Quoi de neuf, parlementaire ? Avant de répondre, rappelons brièvement les principes des deux précédentes législations : celles du 30 juin 1838 et du 27 juin 1990.
La loi du 30 juin 1838, dite « loi sur les aliénés » est une loi de double protection des aliénés vis-à-vis de la société, de la société vis-à-vis des aliénés. Chaque département est tenu d’avoir un établissement pour les accueillir. Elle instaure deux types de placement : le placement ordonné par l’autorité publique ou placement d’office (PO) et le placement par la volonté de la famille ou placement volontaire (PV). C’est une loi qui organise l’internement, mais ce n’est pas une loi d’obligation de soins, limités lors de la promulgation, mais plus développés à son expiration après plus de cent cinquante ans de (bons et loyaux ?) services.
La loi du 27 juin 1990, « relative aux droits et à la protection des personnes hospitalisées en raison de troubles mentaux et à leurs conditions d’hospitalisation » rafraîchit les intitulés : le placement d’office devient l’hospitalisation d’office (HO) et le placement volontaire, qui pouvait prétendre à confusion, se transforme en hospitalisation sur demande d’un tiers (HDT).
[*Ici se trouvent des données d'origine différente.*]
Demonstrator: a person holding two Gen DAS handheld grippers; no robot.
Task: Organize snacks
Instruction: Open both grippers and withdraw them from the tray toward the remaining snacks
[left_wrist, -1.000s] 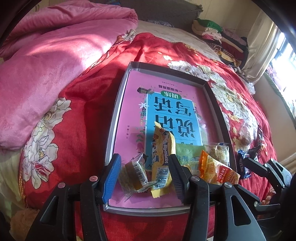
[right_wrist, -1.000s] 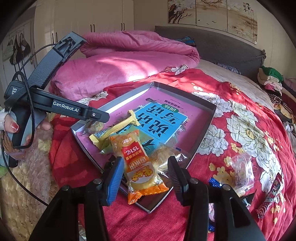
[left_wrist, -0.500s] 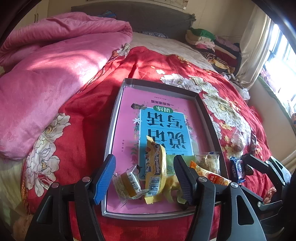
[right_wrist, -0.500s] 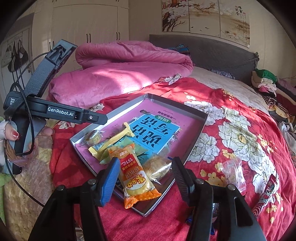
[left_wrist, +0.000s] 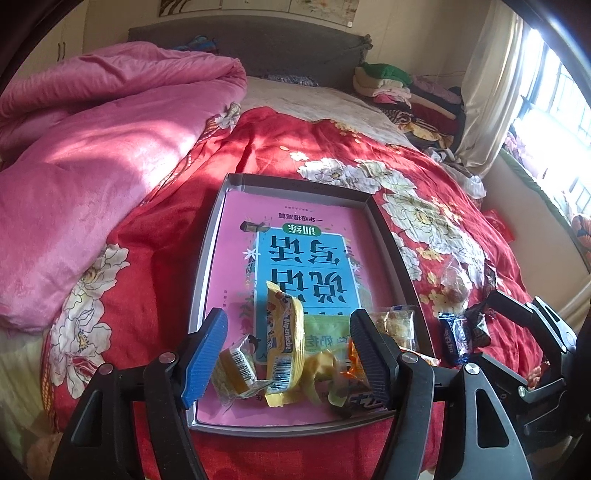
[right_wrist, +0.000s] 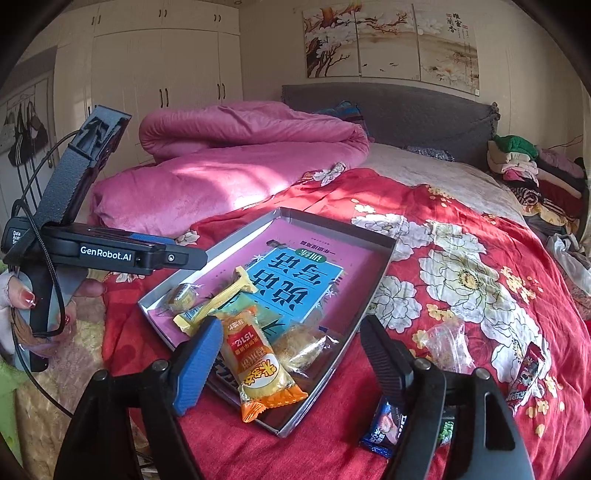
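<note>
Our left gripper has its jaws opening, and its blue finger and black finger press on nothing. Between them, at the near end of the grey tray, lie a small yellow wrapped snack just inside the blue finger and a long yellow Alpenliebe packet in the middle, with a green packet beyond it toward the black finger.

Our right gripper also has its jaws opening, and its pads are clear of everything. Between its fingers an orange packet lies flat on the near corner of the tray, its tail hanging over the rim, close beside the blue finger. A clear-wrapped cake rests touching the orange packet on the side toward the black finger. Below and behind that black finger a blue wrapper lies on the red floral bedspread, outside the tray.

Further out past the black finger we see a clear bag and a red packet, both on the bedspread. Ahead of the fingers, the tray's far half holds only a pink and blue book. Off past the blue finger, a hand grips the other gripper's handle. Beyond the tray lies a pink quilt.
</note>
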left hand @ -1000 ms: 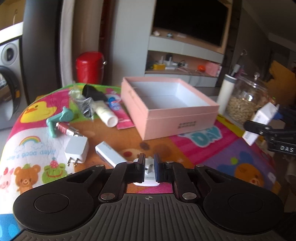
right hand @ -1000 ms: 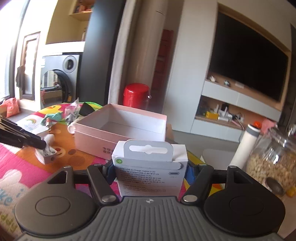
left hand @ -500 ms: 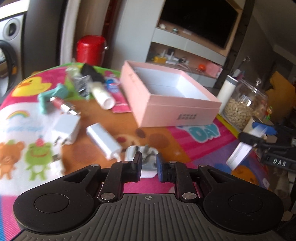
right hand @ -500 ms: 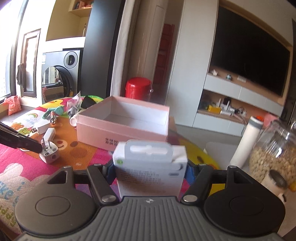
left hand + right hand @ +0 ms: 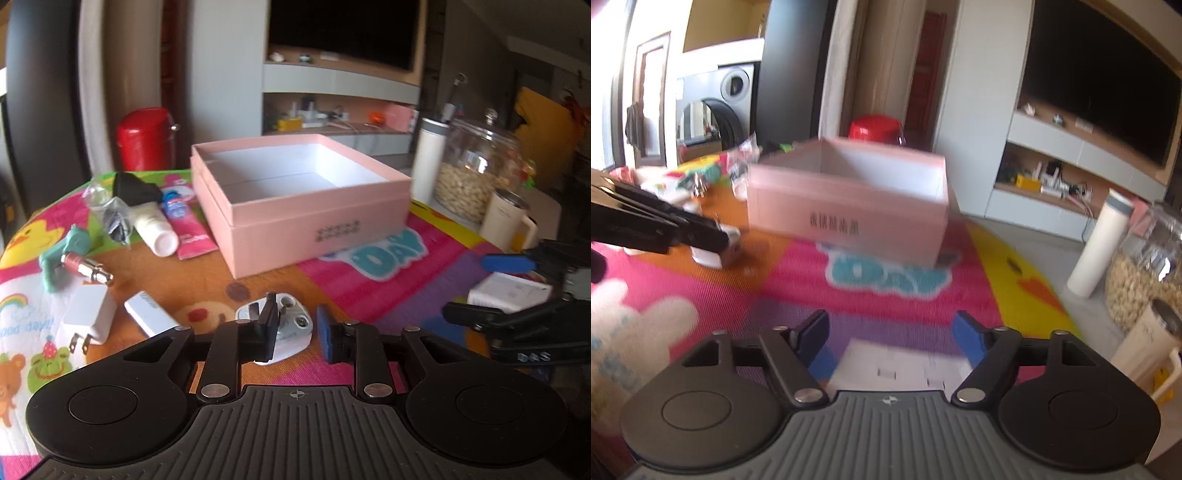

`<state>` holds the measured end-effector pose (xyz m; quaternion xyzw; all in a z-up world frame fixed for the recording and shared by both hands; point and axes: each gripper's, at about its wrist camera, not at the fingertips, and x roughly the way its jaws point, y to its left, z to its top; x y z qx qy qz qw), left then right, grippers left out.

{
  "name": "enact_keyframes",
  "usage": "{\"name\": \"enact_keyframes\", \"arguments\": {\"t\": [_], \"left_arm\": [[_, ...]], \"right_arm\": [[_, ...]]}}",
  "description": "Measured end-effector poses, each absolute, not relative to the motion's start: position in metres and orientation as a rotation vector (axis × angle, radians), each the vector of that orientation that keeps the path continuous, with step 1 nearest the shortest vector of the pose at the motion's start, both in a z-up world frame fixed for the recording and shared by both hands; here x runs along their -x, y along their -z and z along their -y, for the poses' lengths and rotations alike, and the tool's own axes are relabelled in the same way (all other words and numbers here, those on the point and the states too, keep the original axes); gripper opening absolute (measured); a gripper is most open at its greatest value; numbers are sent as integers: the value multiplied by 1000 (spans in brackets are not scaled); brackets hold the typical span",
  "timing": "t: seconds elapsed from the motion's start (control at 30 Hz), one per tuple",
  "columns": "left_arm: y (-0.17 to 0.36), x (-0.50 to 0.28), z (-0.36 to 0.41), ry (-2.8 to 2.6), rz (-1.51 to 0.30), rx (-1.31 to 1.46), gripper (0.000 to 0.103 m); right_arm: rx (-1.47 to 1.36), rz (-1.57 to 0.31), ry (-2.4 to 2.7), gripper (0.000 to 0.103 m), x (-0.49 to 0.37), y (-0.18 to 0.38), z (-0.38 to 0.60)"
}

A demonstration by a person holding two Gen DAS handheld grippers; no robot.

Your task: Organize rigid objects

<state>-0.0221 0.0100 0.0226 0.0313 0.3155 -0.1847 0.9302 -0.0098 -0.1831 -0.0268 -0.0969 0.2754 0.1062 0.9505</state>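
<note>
An open pink box (image 5: 295, 206) stands mid-table, empty; it also shows in the right wrist view (image 5: 849, 206). My left gripper (image 5: 297, 330) is open, its jaws either side of a white plug adapter (image 5: 286, 325) lying on the mat. My right gripper (image 5: 895, 339) is open, with a white cable box (image 5: 905, 365) lying flat on the mat between its fingers; the box also shows in the left wrist view (image 5: 509, 291).
Left of the pink box lie a white charger (image 5: 88, 314), a white power bank (image 5: 147, 317), a red metal plug (image 5: 86, 267), a teal tool (image 5: 62, 258), a white tube (image 5: 155, 232) and a pink sachet (image 5: 188, 229). A glass jar (image 5: 476, 177), white bottle (image 5: 428, 158) and mug (image 5: 506, 218) stand right.
Both grippers opened. The left let go of the plug adapter on the mat. The right lowered the cable box and released it flat on the mat.
</note>
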Motion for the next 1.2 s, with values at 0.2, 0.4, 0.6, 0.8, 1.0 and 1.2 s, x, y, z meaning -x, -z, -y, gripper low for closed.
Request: {"name": "enact_keyframes", "arguments": {"t": [0.2,0.4,0.6,0.8,1.0,1.2], "left_arm": [[-28,42,-26,382,-655,2,26],[-33,37,-55,277,-629,75,26],[-26,21,-59,387,-644,84,26],[-18,10,-49,420,-663,43,25],[-19,7,-36,463,-665,-1,25],[-27,9,-16,602,-664,-193,25]], "right_arm": [[197,-549,-172,82,24,31,194],[163,-551,-127,87,33,28,210],[73,-615,-158,88,31,32,224],[92,-618,-239,69,35,28,217],[165,-545,-320,69,10,12,181],[182,-536,-403,78,-11,6,161]]}}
C’est encore une loi d’enfermement dans laquelle apparaissent les soins sous contrainte : une HDT ne peut être prononcée vis-à-vis d’une personne atteinte de troubles mentaux que « si son état impose des soins immédiats assortis d’une surveillance constante en milieu hospitalier ». Si l’état de santé impose des soins, le médecin s’autorise à délivrer des soins imposés.

La loi du 27 juin 1990 a été marquée par une évolution importante due à un autre texte légal : la loi du 15 juin 2000, qui introduit le Juge des libertés et de la détention (JLD). Il peut être saisi par la personne hospitalisée (ou un proche) contestant la nécessité de la privation de liberté. Mais il n’examine pas systématiquement toutes les hospitalisations sous contrainte.
La loi du 5 juillet 2011 est « relative aux droits et à la protection des personnes faisant l’objet de soins psychiatriques et aux modalités de leur prise en charge ». Notons d’emblée que le terme hospitalisation (et a fortiori hospitalisation sous contrainte ou internement) n’est pas cité, même si évidemment l’hospitalisation est incluse dans les modalités de la prise en charge. C’est une loi qui met en avant les soins sous contrainte plutôt que l’hospitalisation sous contrainte : en négatif en introduisant un contrôle supplémentaire de l’hospitalisation, en positif (si l’on peut dire...) en instaurant un « programme de soins » qui court bien au-delà du séjour à l’hôpital.
Les anciennes modalités d’hospitalisation sous contrainte sont respectivement remplacées pour l’HDT par les « soins à la demande d’un tiers » (SDT) et pour l’HO par les soins à la demande du représentant de l’Etat (SDRE). Les modalités d’admission à l’hôpital sont peu modifiées avec cependant l’originalité que l’on peut établir des soins à la demande d’un tiers... sans tiers.
Après les certificats établis avant l’entrée, dans les 24 heures, dans les 72 heures, au bout d’une semaine selon des particularités que l’on ne détaillera pas ici, le patient est présenté au JLD dans les quinze jours d’hospitalisation. Le juge est habilité à se prononcer sur la conformité légale de la privation de liberté, mais aussi sur le fond : la maladie justifie-t-elle l’hospitalisation sous contrainte au vu des certificats et de l’interrogatoire du patient et de son entourage ? Sauf à l’initiative du patient, le juge ne se prononce pas sur le programme de soins à l’intérieur ou à l’extérieur des murs.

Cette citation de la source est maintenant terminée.